> **PROBLEM STATEMENT**: Please take the lines from the one holding "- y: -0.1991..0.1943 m" through the one holding "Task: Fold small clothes" in the data below and copy them exactly.

[Stored data entries]
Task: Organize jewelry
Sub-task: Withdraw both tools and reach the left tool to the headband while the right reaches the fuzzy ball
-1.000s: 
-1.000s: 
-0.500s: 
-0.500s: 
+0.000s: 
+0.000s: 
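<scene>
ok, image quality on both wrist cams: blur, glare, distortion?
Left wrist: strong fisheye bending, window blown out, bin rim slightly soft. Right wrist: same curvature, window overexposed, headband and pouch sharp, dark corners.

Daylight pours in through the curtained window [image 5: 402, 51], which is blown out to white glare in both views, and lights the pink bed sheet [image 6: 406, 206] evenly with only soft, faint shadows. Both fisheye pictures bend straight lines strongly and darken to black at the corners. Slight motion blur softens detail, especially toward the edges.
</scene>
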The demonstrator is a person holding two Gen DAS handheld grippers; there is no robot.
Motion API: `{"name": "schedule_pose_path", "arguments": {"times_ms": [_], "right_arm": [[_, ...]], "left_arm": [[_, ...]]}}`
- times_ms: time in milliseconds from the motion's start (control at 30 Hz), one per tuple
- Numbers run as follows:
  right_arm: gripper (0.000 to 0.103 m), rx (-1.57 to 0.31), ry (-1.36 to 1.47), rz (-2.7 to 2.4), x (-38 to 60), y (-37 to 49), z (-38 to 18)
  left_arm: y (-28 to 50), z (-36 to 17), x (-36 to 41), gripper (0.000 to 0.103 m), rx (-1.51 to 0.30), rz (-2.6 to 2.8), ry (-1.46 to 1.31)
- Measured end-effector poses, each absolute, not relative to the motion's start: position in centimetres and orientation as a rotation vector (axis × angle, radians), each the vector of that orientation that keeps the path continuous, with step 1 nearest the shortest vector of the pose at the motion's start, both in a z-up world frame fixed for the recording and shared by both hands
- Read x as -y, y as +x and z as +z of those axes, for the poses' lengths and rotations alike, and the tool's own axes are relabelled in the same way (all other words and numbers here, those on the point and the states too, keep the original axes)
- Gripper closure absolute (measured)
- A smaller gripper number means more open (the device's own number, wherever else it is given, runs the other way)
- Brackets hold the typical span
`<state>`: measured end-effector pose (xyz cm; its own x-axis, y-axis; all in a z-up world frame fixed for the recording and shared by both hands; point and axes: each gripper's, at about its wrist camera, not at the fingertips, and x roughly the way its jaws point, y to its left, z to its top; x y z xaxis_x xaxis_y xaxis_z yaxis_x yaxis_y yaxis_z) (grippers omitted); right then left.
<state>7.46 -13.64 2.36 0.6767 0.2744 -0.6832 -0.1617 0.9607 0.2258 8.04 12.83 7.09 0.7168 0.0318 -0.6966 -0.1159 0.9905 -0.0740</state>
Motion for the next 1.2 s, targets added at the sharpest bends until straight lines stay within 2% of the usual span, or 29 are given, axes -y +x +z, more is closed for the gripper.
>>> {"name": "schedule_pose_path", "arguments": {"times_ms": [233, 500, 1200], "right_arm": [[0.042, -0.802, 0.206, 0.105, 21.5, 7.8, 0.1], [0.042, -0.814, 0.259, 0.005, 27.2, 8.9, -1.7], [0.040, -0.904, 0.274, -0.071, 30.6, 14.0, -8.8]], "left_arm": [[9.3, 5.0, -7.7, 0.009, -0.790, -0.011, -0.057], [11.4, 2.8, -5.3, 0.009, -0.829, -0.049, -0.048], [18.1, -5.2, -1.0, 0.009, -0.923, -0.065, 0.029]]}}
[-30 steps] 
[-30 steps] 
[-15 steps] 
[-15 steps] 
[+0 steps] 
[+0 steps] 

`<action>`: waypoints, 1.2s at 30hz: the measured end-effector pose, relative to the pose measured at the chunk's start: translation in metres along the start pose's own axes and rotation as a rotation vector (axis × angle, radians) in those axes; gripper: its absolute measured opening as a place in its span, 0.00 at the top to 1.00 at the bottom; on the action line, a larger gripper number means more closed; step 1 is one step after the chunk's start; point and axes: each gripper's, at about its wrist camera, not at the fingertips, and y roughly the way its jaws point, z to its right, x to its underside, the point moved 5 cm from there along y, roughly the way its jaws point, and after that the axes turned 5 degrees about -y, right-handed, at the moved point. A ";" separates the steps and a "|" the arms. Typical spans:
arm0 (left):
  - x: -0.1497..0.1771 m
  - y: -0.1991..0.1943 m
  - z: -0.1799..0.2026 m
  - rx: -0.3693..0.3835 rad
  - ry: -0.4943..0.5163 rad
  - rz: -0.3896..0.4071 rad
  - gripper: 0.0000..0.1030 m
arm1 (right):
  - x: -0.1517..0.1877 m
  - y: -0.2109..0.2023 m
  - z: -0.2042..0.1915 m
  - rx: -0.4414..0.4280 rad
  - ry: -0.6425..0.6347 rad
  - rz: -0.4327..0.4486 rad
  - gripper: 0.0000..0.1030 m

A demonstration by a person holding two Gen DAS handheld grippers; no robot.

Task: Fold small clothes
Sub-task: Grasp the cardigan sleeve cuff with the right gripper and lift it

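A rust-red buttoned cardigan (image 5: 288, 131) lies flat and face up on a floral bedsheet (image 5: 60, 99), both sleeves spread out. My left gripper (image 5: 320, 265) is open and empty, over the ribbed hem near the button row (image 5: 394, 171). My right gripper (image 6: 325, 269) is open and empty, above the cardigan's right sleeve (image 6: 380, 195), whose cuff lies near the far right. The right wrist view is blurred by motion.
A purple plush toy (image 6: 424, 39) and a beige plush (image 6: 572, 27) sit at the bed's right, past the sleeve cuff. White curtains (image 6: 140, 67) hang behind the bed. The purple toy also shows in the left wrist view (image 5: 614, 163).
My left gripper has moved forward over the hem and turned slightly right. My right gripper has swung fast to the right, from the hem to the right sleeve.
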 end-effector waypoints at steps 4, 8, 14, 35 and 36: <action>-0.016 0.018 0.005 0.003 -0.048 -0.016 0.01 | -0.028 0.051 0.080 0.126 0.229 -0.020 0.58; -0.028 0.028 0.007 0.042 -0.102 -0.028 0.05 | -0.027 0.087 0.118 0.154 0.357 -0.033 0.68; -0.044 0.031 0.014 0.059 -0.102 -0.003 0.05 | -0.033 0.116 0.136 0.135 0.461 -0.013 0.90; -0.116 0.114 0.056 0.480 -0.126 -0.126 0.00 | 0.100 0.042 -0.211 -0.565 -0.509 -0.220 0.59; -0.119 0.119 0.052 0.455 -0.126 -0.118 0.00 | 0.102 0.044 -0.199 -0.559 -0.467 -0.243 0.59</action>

> **RESULT OF THIS TASK**:
  - y: -0.1991..0.1943 m
  - z: -0.1799..0.2026 m
  - rx: -0.3693..0.3835 rad
  - ry: -0.4943..0.5163 rad
  - rz: -0.3896..0.4071 rad
  - gripper: 0.0000..0.1030 m
arm1 (right):
  - x: -0.1517..0.1877 m
  - y: -0.2109..0.2023 m
  - z: -0.2042..0.1915 m
  - rx: -0.4414..0.4280 rad
  - ry: -0.6425..0.6347 rad
  - rz: -0.4327..0.4486 rad
  - gripper: 0.0000..0.1030 m

A demonstration by a person holding two Gen DAS handheld grippers; no robot.

Task: Fold small clothes

The exercise has been fully answered.